Grace Kelly, Destiny Of A Princess

This English-language version of a French documentary by Patrick Jeudy is mediocre celebrity journalism, offering less insight or information than breathless speculation about why Kelly gave up Hollywood stardom to marry the prince of Monaco when the couple was never even seen kissing in public. There’s no analysis of Kelly’s career (her best movie, Rear Window, isn’t even mentioned), and most of the narrative consists of voice-over by an actress pretending to be a real-life journalist who interviewed Kelly a few times. 59 min. (JR)… Read more »

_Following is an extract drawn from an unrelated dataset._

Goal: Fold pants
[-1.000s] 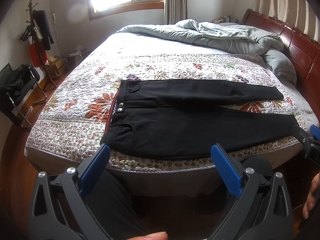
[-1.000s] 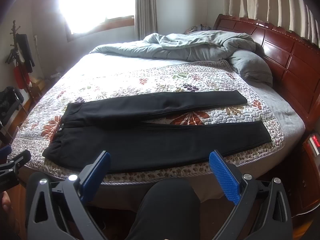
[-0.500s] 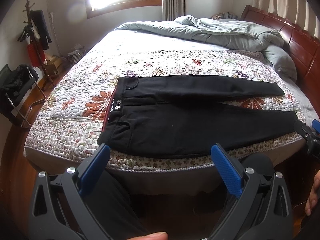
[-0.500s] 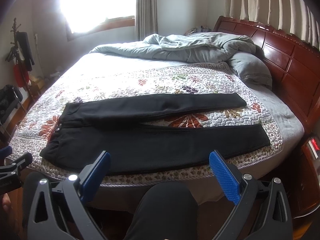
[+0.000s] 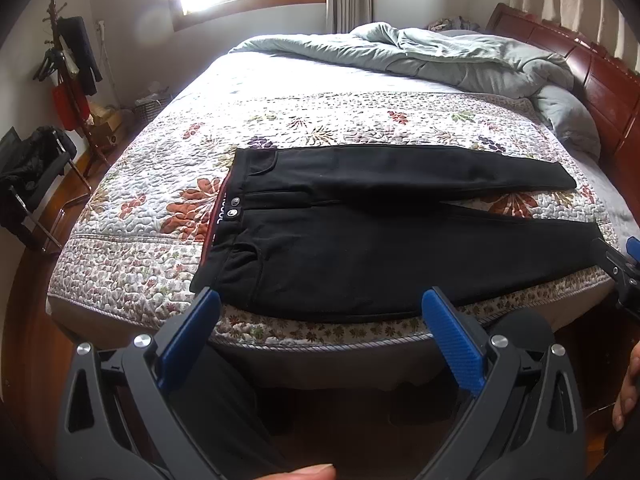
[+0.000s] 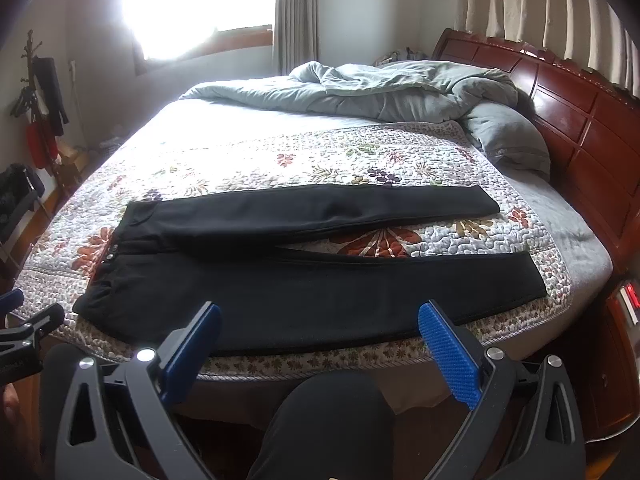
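Black pants (image 5: 360, 240) lie flat on the floral quilt, waistband to the left, the two legs spread apart and pointing right; they also show in the right wrist view (image 6: 304, 276). My left gripper (image 5: 320, 304) is open and empty, held before the bed's near edge, close to the waist and near hip. My right gripper (image 6: 318, 320) is open and empty, held before the near leg. Each gripper shows at the edge of the other's view: the right gripper (image 5: 624, 268) and the left gripper (image 6: 20, 328).
The floral quilt (image 5: 168, 216) covers the bed. A rumpled grey duvet (image 6: 384, 92) and pillow (image 6: 508, 136) lie at the far side by the red wooden headboard (image 6: 576, 120). A coat stand (image 5: 68, 68) and chair (image 5: 32, 184) stand left. My knee (image 6: 332, 420) is below.
Both grippers have moved slightly closer to the bed and pants. Both stay open and empty. The pants have not moved.
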A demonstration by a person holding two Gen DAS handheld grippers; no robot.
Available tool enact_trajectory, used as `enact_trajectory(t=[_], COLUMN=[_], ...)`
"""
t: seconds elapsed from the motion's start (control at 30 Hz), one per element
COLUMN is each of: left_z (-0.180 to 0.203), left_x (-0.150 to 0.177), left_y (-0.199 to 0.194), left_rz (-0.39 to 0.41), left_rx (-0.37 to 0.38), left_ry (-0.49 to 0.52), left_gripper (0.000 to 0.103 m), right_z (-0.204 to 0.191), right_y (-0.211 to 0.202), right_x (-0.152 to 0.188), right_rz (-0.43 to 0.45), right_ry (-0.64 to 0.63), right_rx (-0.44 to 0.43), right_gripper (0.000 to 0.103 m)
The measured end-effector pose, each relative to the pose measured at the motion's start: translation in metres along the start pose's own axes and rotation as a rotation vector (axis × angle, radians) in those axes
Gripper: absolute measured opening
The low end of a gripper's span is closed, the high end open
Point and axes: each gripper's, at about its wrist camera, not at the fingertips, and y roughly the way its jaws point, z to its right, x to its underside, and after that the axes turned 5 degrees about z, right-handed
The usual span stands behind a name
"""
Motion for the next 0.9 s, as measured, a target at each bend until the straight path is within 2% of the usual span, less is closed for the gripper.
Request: enact_trajectory(t=[0.23,0.37,0.47,0.53,0.6,0.67,0.73,0.8,0.9], left_z=[-0.004,-0.005,-0.011,-0.019,-0.030,-0.040,-0.047,-0.062,-0.097], left_x=[-0.005,-0.006,-0.008,-0.011,-0.017,-0.023,-0.031,-0.042,-0.070], left_y=[0.014,0.032,0.051,0.061,0.078,0.093,0.113,0.140,0.186], left_rz=[-0.019,-0.050,-0.091,-0.105,-0.135,-0.129,-0.144,-0.186,-0.245], left_rx=[0.019,0.113,0.179,0.204,0.214,0.226,0.195,0.185,0.209], left_ry=[-0.002,0.045,0.074,0.078,0.087,0.114,0.164,0.184,0.152], left_gripper=[0.100,0.100,0.100,0.100,0.100,0.100,0.100,0.100,0.100], right_z=[-0.007,-0.013,-0.020,-0.024,-0.031,-0.041,-0.047,-0.048,-0.045], right_y=[0.014,0.027,0.046,0.059,0.074,0.098,0.121,0.144,0.198], right_x=[-0.004,-0.008,-0.014,-0.019,-0.025,-0.029,-0.036,-0.051,-0.084], right_rz=[-0.018,-0.028,-0.055,-0.065,-0.052,-0.092,-0.106,-0.110,-0.155], right_ry=[-0.029,-0.064,-0.112,-0.139,-0.199,-0.306,-0.380,-0.434,-0.517], right_rx=[0.001,-0.016,-0.088,-0.177,-0.302,-0.288,-0.272,-0.305,-0.374], right_gripper=[0.099,0.099,0.099,0.099,0.099,0.099,0.099,0.099,0.099])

Chernobyl: The Invisible Thief

Bernard Debord’s Sun and Death, a recent French documentary on victims of the 1986 nuclear power plant explosion in Chernobyl, was scathing in its treatment of the Soviet government’s lies and cover-ups. There’s less finger-pointing and more personal sadness in this 2007 German documentary by Christoph Boekel: his wife, whom he met when she served as his Russian interpreter on another film project, died from exposure to Chernobyl radiation. The most memorable interviews here are with a talented painter who worked on the mop-up team after the disaster (and has also since died) and a former science editor at Pravda who’s followed the story for two decades. In German with subtitles. 59 min. (JR)… Read more »

Grindhouse

From the Chicago Reader (April 6, 2007). — J.R.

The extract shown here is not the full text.